## Available data
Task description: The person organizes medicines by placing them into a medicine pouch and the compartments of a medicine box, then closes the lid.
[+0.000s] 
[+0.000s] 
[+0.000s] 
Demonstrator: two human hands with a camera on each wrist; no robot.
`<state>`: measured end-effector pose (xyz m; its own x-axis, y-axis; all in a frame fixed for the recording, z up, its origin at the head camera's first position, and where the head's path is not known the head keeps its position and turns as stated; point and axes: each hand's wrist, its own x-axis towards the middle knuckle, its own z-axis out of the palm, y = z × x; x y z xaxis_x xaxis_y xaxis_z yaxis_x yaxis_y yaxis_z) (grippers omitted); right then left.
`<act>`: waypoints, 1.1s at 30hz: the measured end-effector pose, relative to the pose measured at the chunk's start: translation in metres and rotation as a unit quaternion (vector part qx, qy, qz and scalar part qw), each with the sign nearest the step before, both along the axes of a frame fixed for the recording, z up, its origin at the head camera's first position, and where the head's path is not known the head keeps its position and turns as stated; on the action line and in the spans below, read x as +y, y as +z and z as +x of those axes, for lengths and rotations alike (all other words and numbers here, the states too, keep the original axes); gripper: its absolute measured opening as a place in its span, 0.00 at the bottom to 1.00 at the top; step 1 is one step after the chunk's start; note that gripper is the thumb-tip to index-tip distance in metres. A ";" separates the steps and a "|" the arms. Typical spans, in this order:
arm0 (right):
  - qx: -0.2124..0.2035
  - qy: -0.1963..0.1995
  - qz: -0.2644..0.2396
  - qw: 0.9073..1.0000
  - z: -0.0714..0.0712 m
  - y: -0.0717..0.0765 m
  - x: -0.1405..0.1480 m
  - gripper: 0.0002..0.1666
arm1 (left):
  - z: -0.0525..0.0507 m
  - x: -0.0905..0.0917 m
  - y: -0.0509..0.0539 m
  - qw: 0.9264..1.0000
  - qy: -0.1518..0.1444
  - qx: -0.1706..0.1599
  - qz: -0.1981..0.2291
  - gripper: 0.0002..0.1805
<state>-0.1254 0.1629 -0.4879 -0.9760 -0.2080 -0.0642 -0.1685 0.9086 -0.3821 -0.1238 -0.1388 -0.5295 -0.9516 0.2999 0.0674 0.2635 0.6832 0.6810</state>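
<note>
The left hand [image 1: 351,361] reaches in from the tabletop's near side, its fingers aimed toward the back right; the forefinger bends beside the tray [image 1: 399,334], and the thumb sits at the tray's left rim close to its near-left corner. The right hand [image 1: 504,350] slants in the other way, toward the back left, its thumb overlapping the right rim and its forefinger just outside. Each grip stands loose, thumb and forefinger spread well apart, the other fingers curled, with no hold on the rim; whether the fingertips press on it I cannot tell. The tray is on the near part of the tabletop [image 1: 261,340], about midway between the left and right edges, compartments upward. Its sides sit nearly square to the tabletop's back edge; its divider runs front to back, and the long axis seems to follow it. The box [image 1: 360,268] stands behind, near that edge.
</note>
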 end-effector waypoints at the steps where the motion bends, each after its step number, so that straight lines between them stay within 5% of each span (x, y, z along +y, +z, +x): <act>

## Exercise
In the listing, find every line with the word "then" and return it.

## Result below
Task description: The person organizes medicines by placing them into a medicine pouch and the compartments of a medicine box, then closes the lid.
`<state>`: measured end-effector pose (xyz m; its own x-axis, y-axis; all in a frame fixed for the recording, z up, its origin at the head camera's first position, and where the head's path is not known the head keeps its position and turns as stated; point and axes: each hand's wrist, its own x-axis towards the middle knuckle, its own z-axis out of the palm, y = z × x; x y z xaxis_x xaxis_y xaxis_z yaxis_x yaxis_y yaxis_z) (grippers omitted); right then left.

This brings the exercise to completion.